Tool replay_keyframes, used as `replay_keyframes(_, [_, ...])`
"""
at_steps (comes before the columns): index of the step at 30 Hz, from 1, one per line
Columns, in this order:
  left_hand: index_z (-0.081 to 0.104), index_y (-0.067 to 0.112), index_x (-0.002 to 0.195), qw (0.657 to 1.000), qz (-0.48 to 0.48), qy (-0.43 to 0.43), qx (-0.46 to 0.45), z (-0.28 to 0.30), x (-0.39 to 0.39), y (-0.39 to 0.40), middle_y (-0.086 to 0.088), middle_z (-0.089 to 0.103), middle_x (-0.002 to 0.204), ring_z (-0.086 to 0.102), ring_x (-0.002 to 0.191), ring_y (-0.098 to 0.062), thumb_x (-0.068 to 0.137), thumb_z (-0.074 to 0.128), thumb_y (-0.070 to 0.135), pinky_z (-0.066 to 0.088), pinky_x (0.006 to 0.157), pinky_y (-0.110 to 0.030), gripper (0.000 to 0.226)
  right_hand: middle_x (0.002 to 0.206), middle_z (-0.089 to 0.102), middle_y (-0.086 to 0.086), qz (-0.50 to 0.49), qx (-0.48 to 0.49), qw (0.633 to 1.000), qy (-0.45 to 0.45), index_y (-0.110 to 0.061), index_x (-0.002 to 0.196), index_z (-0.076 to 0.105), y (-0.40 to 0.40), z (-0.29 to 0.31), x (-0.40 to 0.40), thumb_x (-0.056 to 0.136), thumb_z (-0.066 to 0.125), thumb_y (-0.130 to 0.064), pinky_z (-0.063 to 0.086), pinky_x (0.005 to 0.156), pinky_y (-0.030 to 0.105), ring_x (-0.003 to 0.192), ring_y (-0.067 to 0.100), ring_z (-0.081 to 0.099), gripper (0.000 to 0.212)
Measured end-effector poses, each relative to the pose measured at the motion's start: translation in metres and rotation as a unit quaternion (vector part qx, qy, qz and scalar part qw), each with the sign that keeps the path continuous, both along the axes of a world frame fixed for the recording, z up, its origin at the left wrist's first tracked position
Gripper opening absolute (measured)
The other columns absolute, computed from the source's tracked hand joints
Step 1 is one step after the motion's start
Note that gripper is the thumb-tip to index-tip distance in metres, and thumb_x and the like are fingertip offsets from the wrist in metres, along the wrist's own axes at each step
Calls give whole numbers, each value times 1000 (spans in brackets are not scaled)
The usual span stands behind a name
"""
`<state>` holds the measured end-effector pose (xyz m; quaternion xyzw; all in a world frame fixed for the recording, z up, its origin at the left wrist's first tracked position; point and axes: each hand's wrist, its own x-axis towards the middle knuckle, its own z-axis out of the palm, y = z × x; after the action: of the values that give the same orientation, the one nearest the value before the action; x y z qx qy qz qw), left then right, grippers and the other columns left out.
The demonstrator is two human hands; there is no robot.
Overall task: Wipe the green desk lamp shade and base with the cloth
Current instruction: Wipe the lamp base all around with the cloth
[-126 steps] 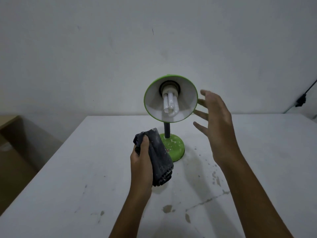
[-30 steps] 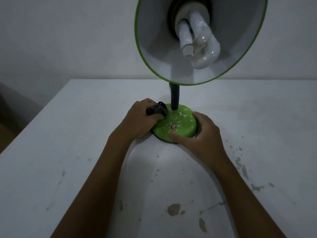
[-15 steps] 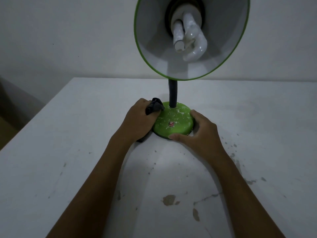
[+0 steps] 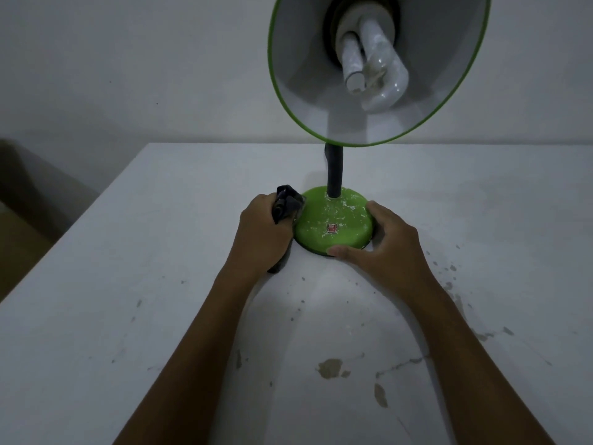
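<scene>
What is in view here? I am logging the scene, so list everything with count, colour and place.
lamp base: one, green with white specks, on the table between the hands
lamp stem: one, black, upright from the base
lamp shade: one, green rim, pale inside, top of view
bulb: one, white, inside the shade
cloth: one, dark, at the base's left edge
table: one, white, stained
left hand: one, grips the cloth
right hand: one, holds the base's right side
</scene>
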<state>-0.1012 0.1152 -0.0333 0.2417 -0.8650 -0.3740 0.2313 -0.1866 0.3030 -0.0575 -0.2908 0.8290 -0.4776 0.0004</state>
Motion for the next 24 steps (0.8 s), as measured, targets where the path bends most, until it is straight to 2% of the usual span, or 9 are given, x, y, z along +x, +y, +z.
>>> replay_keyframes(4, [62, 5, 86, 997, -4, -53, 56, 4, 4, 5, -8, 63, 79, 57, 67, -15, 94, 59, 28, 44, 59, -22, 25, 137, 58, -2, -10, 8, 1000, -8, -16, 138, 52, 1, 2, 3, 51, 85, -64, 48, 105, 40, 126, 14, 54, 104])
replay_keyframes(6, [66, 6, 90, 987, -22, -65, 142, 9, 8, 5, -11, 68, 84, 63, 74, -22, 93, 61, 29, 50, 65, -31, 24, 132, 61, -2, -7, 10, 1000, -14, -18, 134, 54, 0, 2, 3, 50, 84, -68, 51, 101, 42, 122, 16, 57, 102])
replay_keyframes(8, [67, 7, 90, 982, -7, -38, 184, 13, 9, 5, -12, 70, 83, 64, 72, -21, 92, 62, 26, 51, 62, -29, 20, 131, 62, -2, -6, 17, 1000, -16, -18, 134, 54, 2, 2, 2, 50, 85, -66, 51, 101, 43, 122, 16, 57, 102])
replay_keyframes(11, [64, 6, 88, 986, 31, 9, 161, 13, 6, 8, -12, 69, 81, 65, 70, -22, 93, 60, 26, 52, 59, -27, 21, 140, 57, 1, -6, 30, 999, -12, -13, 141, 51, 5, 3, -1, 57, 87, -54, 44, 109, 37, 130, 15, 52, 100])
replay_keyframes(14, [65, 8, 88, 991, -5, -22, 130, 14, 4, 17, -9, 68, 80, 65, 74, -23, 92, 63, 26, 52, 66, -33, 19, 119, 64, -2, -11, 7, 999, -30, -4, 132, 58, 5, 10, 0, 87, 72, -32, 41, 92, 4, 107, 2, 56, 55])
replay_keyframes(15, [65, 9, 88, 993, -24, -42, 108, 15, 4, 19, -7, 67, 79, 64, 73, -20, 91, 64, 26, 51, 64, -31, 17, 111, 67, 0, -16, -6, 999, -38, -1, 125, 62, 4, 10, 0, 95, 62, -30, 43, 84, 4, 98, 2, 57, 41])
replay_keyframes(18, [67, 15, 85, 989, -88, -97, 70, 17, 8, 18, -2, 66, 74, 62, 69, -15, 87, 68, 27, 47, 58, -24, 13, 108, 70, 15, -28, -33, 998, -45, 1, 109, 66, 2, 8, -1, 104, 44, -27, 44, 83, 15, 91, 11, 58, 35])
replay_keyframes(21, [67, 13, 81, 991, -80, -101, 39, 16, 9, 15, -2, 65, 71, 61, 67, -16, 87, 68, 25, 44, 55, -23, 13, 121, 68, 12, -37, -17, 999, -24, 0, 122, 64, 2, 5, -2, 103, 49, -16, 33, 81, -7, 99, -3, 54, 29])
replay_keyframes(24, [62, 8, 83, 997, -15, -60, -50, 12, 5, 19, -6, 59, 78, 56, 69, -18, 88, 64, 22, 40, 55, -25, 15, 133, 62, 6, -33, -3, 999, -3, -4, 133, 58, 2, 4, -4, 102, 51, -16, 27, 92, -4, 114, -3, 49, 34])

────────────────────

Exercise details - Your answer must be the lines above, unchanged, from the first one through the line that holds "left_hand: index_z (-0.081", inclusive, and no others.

Response area -
Tool replay_keyframes, used as `replay_keyframes(_, [_, ...])`
"""
at_steps (comes before the columns): index of the step at 30 Hz, from 1, one per line
Columns, in this order:
  left_hand: index_z (-0.081 to 0.104), index_y (-0.067 to 0.112), index_x (-0.002 to 0.195), qw (0.657 to 1.000), qz (-0.48 to 0.48), qy (-0.43 to 0.43), qx (-0.46 to 0.45), z (-0.28 to 0.30), x (-0.39 to 0.39), y (-0.39 to 0.40), middle_y (-0.086 to 0.088), middle_z (-0.089 to 0.103), middle_x (-0.002 to 0.204), ring_z (-0.086 to 0.102), ring_x (-0.002 to 0.191), ring_y (-0.098 to 0.062), thumb_x (-0.068 to 0.137), thumb_z (-0.074 to 0.128), thumb_y (-0.070 to 0.135), pinky_z (-0.066 to 0.088), pinky_x (0.006 to 0.157), pinky_y (-0.110 to 0.030), gripper (0.000 to 0.226)

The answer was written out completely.